A former colleague of mine, the Princess of Kenshokai, is now living in Horioka, I believe. Her parents' house is also nearby. What are you doing? Were you able to evacuate safely?
I was thinking about this as I watched the earthquake information coming on the TV.
This is also a story from my childhood. I used to really enjoy New Year's TV shows when I was a kid, but at some point I stopped enjoying them so much that I almost never watch them anymore, but I wonder if the people who make them put a lot of effort into making them or not. , that kind of New Year's program was completely blown away.
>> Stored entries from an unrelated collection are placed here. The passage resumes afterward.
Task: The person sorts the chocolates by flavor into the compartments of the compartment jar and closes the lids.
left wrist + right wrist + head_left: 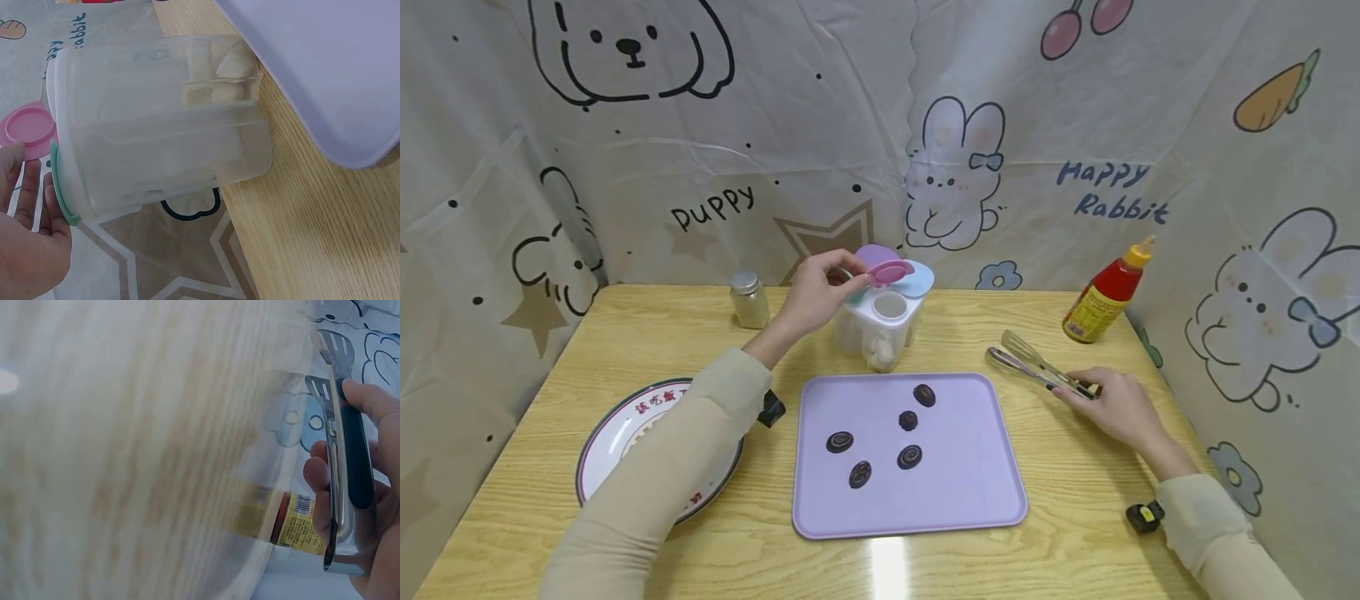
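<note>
My left hand [815, 293] reaches to the top of a clear plastic multi-compartment container [880, 331] behind the tray and pinches its pink flip lid [891, 271], which stands raised. The left wrist view shows the container [162, 125] with white lumps in one compartment and my fingers [28, 206] at the lid edge. My right hand [1112, 408] lies on the table at the right and grips the handle end of metal tongs [1037, 367]; the right wrist view shows the tongs [340, 456] held between thumb and fingers. A lilac tray [970, 492] holds several dark chocolate cookies [908, 456].
A white plate [617, 433] with a red-lettered rim sits at the left under my forearm. A small shaker jar [749, 299] stands at the back, and a red sauce bottle [1107, 292] at the back right. Cartoon-printed sheets wall the table on three sides.
</note>
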Available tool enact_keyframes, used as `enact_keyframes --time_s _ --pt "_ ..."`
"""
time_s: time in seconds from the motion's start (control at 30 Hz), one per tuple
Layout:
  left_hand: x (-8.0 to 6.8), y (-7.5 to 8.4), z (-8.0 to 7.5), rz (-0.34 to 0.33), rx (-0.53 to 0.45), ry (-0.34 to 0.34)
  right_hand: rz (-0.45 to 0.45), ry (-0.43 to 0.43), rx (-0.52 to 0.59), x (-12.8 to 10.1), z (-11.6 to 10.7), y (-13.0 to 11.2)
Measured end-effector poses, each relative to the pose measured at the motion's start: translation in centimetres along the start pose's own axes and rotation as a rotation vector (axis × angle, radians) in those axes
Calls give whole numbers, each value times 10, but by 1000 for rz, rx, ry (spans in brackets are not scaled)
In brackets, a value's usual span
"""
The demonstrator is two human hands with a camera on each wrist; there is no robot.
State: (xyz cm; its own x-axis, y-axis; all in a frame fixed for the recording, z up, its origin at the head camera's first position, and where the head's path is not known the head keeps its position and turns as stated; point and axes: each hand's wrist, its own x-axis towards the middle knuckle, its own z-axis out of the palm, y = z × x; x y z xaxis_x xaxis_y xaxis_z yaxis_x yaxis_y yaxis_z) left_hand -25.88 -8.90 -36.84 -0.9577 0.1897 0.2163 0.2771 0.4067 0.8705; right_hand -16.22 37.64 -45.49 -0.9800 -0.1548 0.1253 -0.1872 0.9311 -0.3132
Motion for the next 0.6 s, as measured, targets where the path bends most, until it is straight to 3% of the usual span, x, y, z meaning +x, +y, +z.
enact_keyframes --time_s 0.23,0.6 --pt "0 2 -1 -3 5 4 73 -80 -13 1 1 0" --pt "1 2 0 -13 2 3 66 -132 15 2 4 1"
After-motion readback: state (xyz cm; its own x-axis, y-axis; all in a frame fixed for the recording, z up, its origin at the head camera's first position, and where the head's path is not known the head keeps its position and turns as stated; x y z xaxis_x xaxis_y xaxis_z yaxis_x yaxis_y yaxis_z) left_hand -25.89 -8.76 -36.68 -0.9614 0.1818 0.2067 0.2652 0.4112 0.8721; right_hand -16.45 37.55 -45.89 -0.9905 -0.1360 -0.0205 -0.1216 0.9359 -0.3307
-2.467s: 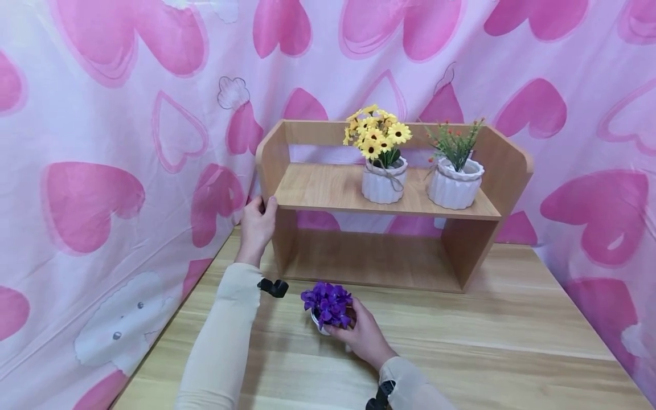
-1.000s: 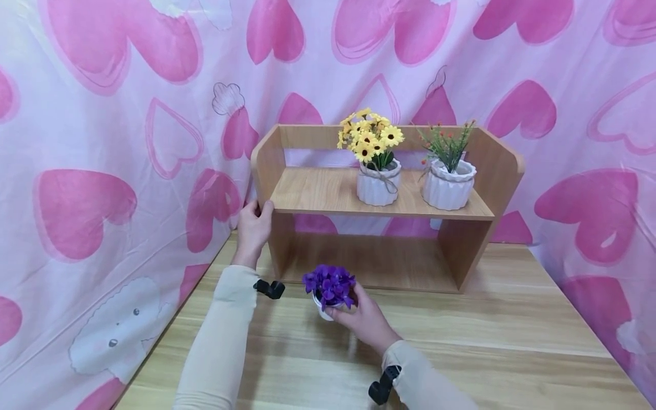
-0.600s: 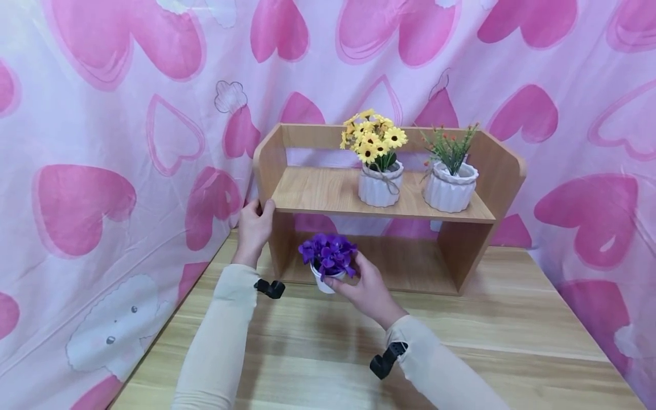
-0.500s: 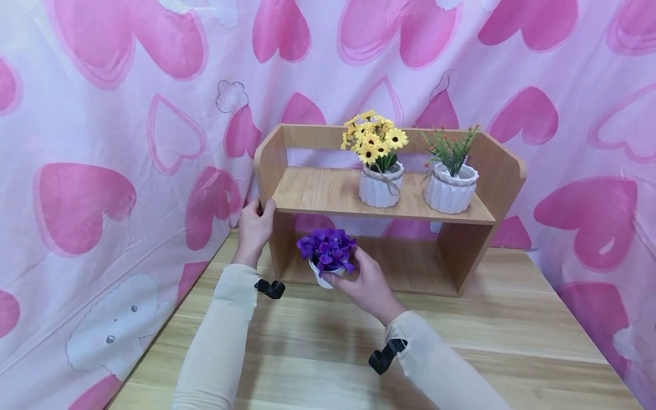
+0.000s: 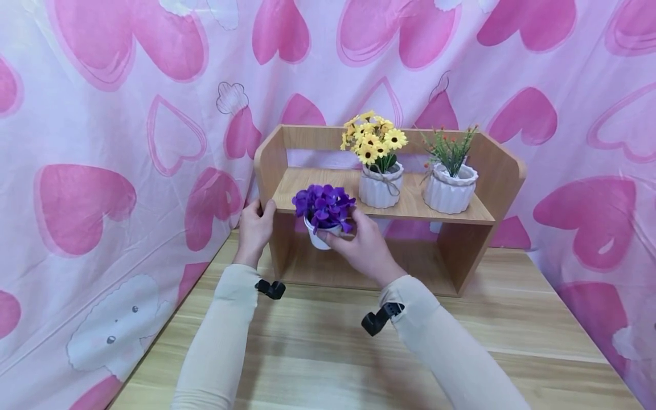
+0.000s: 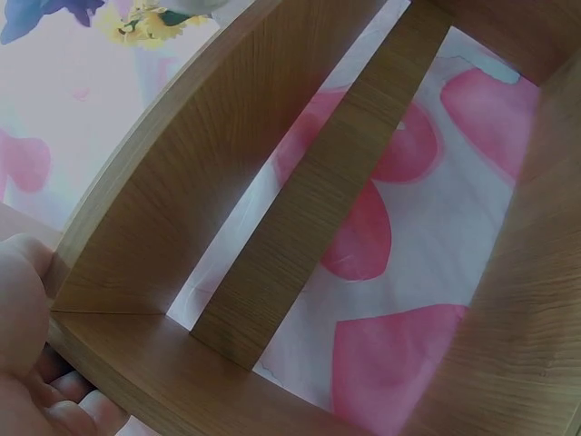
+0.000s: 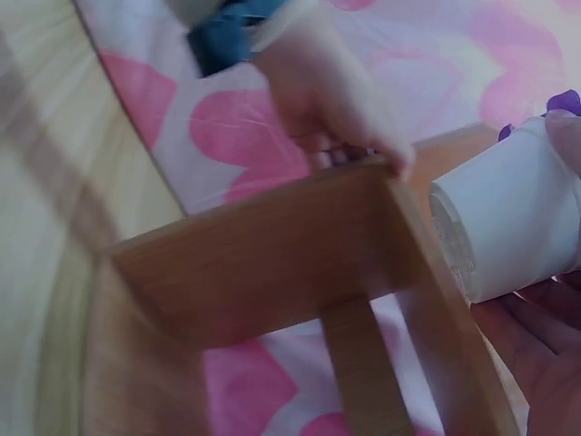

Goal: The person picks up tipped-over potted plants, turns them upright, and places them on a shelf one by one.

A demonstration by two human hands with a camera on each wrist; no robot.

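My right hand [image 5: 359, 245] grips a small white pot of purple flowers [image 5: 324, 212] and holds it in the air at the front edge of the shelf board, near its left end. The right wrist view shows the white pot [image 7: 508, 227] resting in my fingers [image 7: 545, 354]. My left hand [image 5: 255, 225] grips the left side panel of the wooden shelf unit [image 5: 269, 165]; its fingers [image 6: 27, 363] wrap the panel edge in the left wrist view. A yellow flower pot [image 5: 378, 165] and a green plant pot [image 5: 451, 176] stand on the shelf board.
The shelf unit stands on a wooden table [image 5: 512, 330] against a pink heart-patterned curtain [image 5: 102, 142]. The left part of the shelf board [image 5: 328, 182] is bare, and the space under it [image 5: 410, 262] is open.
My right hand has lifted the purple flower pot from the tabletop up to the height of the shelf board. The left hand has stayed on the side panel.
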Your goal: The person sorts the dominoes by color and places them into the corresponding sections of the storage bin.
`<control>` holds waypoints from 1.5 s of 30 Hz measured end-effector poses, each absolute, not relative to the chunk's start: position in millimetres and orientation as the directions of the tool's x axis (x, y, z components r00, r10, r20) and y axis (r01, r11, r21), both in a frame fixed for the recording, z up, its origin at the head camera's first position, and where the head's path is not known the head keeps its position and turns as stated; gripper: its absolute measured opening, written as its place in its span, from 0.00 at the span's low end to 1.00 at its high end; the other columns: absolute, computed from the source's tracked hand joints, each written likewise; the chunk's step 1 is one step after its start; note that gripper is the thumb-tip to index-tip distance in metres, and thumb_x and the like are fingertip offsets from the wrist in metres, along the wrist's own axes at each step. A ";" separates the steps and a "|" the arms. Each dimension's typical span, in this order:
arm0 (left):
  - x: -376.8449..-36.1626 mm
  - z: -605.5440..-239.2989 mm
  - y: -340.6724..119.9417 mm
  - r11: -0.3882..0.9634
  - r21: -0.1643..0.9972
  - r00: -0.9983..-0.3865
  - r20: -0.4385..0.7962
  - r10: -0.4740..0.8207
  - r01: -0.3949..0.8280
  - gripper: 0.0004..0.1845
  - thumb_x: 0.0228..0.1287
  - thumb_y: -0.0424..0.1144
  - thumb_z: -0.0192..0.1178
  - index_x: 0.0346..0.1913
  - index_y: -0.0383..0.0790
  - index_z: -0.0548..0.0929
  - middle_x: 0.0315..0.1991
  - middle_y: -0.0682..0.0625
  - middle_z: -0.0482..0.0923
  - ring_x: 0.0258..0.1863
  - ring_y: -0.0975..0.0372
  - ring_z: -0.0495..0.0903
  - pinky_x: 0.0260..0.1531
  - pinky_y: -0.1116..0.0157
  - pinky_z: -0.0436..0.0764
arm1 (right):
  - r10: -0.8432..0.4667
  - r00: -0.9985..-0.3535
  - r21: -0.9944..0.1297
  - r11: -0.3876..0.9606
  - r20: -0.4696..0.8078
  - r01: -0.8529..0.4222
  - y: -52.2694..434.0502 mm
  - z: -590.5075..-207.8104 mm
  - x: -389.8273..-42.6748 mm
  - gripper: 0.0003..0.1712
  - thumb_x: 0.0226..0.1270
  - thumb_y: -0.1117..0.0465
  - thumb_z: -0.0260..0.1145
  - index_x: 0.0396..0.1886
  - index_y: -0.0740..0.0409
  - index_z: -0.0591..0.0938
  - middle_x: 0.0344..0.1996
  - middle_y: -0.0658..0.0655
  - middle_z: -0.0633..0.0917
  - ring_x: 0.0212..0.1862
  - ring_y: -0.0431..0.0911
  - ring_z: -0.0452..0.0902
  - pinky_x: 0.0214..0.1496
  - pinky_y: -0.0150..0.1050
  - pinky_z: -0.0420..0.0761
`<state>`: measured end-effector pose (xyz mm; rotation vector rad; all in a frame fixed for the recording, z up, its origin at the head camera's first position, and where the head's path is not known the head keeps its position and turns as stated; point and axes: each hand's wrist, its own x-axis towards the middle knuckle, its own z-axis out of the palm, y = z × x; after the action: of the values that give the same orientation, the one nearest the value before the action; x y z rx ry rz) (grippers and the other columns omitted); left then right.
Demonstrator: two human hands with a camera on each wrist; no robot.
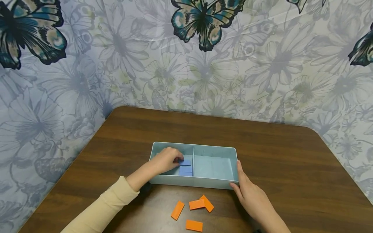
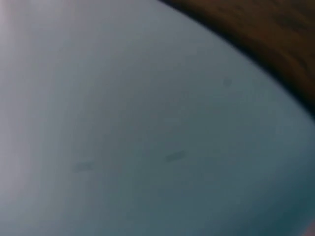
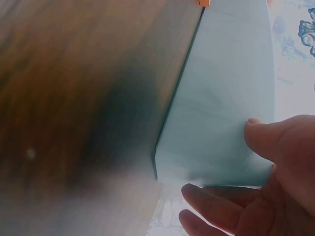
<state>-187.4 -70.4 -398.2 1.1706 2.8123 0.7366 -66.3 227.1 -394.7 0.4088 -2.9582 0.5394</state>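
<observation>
A light blue tray (image 1: 214,148) with two compartments sits mid-table. My left hand (image 1: 178,159) reaches into its left compartment, fingers curled onto the top blue tile (image 1: 185,162) of a short row of blue tiles (image 1: 186,171) beside the divider. The left wrist view shows only blurred tray wall (image 2: 147,123). At the tray's front right corner my right hand (image 1: 236,181) holds on, thumb along the end wall and fingers on the front wall. Up close, my right hand (image 3: 219,157) brackets that corner of the tray (image 3: 221,88). The right compartment holds nothing.
Several orange tiles (image 1: 197,204) lie loose on the brown wooden table (image 1: 291,168) just in front of the tray, between my forearms. A butterfly-and-flower cloth (image 1: 204,64) hangs behind the table and around its left and right edges.
</observation>
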 end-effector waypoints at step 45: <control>-184.9 -397.8 -69.1 0.529 0.352 -0.613 0.194 0.766 0.772 0.10 0.59 0.21 0.57 0.40 0.31 0.86 0.34 0.45 0.79 0.37 0.56 0.79 0.38 0.64 0.78 | -0.233 -0.963 -0.323 0.908 0.136 -0.265 226.7 -394.8 -67.6 0.44 0.70 0.55 0.58 0.74 0.61 0.43 0.65 0.68 0.64 0.54 0.61 0.73 0.44 0.54 0.76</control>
<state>-184.9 -69.1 -397.8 1.3890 2.7600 0.6481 -67.6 226.7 -394.8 0.3891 -2.9761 0.5244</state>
It's too late for me, but it's been a very happy New Year for all of Japan.
By the way, there was a year when my aunt-in-law's funeral was on New Year's Eve. At that time, the whole family caught a cold, and we spent all three days at home sleeping under a futon.
Somehow, during the New Year itself, I feel like I have to make a fresh start, and before I know it, it feels like I have to make a fresh start. That's not good. I try to act like that when interacting with the public. Also, I appreciate the holidays.
It took about 4 hours before I was able to find my PC and cell phone, as I hadn't cleaned up the place very carefully. I sat down in the chair space I had managed to make and thought, ``Oh, what a pain.'' It seems that the most damaged room in our house was my room.